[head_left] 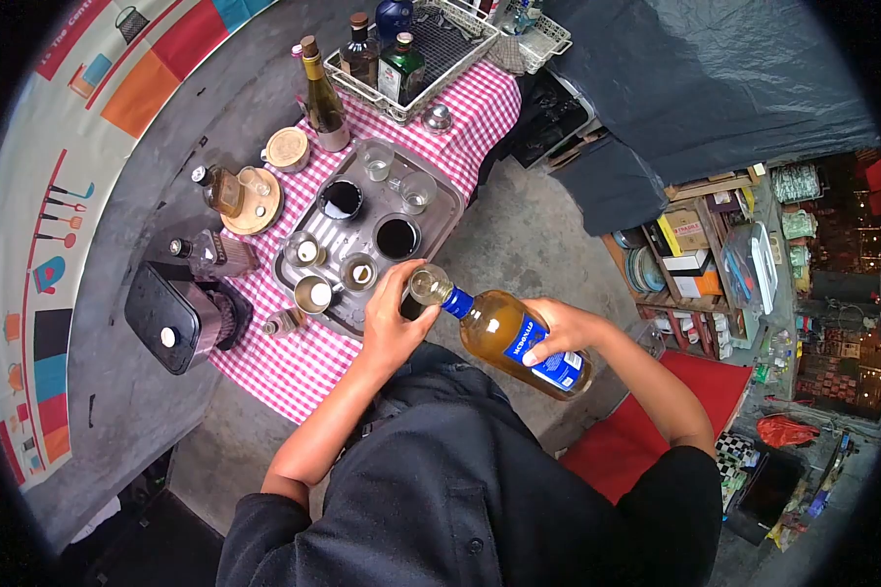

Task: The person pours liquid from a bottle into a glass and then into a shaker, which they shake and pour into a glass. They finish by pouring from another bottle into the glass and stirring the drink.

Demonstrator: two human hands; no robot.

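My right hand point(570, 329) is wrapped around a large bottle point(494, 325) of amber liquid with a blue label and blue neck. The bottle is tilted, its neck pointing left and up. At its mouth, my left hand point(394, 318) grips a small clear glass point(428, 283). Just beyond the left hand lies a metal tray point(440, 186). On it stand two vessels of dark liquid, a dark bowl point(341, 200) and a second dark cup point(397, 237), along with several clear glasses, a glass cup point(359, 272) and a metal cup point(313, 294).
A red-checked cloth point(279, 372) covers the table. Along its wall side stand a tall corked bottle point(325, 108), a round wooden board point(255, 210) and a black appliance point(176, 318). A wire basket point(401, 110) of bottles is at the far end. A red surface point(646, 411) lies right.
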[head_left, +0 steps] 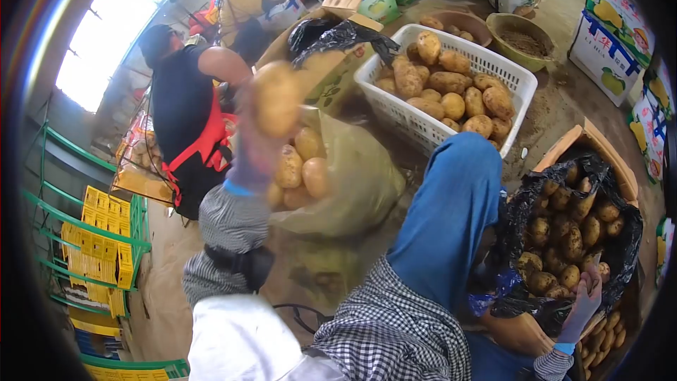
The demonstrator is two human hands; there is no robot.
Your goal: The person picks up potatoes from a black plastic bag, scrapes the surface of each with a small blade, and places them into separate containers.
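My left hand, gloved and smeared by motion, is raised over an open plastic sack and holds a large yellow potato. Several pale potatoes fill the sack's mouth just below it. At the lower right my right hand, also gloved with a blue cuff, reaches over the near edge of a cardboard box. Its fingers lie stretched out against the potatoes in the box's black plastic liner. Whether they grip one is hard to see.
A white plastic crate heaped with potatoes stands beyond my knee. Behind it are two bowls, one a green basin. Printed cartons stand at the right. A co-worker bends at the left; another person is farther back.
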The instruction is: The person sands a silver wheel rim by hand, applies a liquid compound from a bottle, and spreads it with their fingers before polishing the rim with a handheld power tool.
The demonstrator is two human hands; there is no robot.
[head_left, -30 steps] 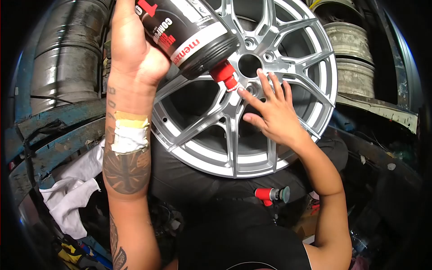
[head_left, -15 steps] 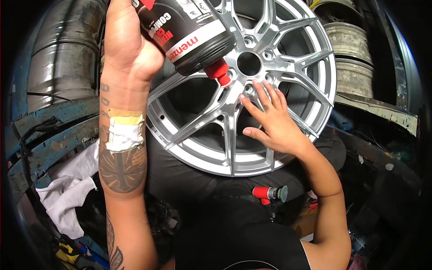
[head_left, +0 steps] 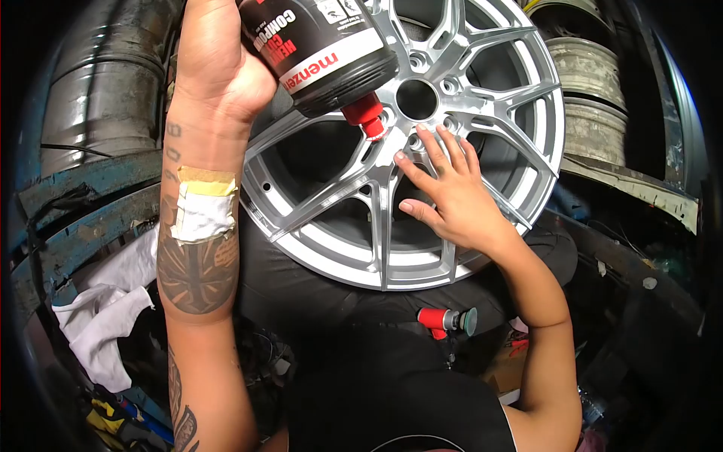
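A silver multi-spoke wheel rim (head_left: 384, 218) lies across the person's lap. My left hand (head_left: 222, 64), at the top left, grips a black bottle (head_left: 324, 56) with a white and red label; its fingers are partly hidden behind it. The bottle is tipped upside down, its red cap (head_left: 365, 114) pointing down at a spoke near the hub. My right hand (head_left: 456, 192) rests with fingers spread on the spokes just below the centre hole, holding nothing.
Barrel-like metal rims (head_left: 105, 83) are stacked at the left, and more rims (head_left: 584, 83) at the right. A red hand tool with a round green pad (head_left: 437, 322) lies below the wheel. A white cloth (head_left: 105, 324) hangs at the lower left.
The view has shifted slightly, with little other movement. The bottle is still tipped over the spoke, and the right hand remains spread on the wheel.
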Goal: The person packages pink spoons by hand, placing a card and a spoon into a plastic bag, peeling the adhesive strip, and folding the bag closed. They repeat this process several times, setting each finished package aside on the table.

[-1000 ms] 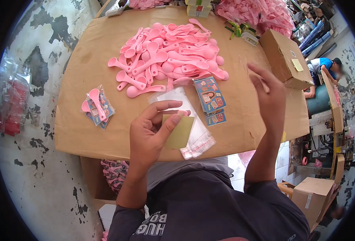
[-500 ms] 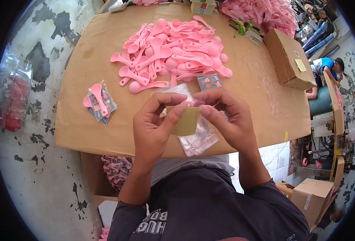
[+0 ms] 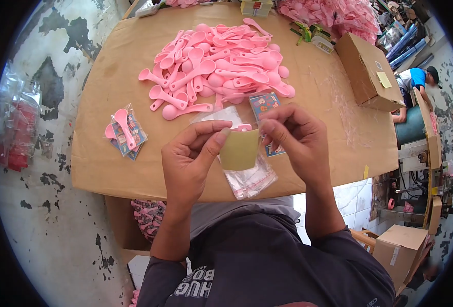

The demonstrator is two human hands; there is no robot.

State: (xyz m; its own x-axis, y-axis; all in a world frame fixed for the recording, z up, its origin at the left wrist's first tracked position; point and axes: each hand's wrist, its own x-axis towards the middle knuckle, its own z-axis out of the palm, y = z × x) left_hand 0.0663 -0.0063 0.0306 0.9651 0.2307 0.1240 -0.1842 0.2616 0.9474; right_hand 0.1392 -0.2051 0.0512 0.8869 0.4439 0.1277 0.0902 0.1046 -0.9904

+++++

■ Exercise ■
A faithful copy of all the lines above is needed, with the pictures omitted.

■ Written solution ■
[head_left] 

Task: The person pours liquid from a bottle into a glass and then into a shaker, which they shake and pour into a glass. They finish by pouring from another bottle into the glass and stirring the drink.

Demonstrator: two human hands; no robot.

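My right hand point(570, 329) is wrapped around a large bottle point(494, 325) of amber liquid with a blue label and blue neck. The bottle is tilted, its neck pointing left and up. At its mouth, my left hand point(394, 318) grips a small clear glass point(428, 283). Just beyond the left hand lies a metal tray point(440, 186). On it stand two vessels of dark liquid, a dark bowl point(341, 200) and a second dark cup point(397, 237), along with several clear glasses, a glass cup point(359, 272) and a metal cup point(313, 294).
A red-checked cloth point(279, 372) covers the table. Along its wall side stand a tall corked bottle point(325, 108), a round wooden board point(255, 210) and a black appliance point(176, 318). A wire basket point(401, 110) of bottles is at the far end. A red surface point(646, 411) lies right.
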[head_left, +0 steps] 
The demonstrator is two human hands; there is no robot.
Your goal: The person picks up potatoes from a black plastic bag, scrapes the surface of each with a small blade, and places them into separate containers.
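My left hand, gloved and smeared by motion, is raised over an open plastic sack and holds a large yellow potato. Several pale potatoes fill the sack's mouth just below it. At the lower right my right hand, also gloved with a blue cuff, reaches over the near edge of a cardboard box. Its fingers lie stretched out against the potatoes in the box's black plastic liner. Whether they grip one is hard to see.
A white plastic crate heaped with potatoes stands beyond my knee. Behind it are two bowls, one a green basin. Printed cartons stand at the right. A co-worker bends at the left; another person is farther back.
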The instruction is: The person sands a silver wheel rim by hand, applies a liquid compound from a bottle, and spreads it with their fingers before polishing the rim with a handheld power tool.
The demonstrator is two human hands; there is no robot.
[head_left, -30 steps] 
[head_left, -15 steps] 
[head_left, +0 steps] 
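A silver multi-spoke wheel rim (head_left: 384, 218) lies across the person's lap. My left hand (head_left: 222, 64), at the top left, grips a black bottle (head_left: 324, 56) with a white and red label; its fingers are partly hidden behind it. The bottle is tipped upside down, its red cap (head_left: 365, 114) pointing down at a spoke near the hub. My right hand (head_left: 456, 192) rests with fingers spread on the spokes just below the centre hole, holding nothing.
Barrel-like metal rims (head_left: 105, 83) are stacked at the left, and more rims (head_left: 584, 83) at the right. A red hand tool with a round green pad (head_left: 437, 322) lies below the wheel. A white cloth (head_left: 105, 324) hangs at the lower left.
The view has shifted slightly, with little other movement. The bottle is still tipped over the spoke, and the right hand remains spread on the wheel.
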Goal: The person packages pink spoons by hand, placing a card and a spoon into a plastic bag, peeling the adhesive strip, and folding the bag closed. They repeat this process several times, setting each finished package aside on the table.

[-1000 ms] 
[-500 ms] 
[+0 ms] 

The demonstrator is two human hands; there is no robot.

State: (xyz m; its own x-axis, y-axis; all in a world frame fixed for the recording, z up, its origin at the left wrist's first tracked position; point and axes: each hand's wrist, its own x-axis towards the middle knuckle, its own z-axis out of the palm, y = z × x) left_hand 0.0663 -0.0063 0.0306 0.9651 0.2307 0.1240 -0.1842 0.2616 0.9474; right_hand 0.1392 -0.2051 0.0512 0.8869 0.4439 0.1277 0.0902 0.1046 -0.9904

This finishes the output.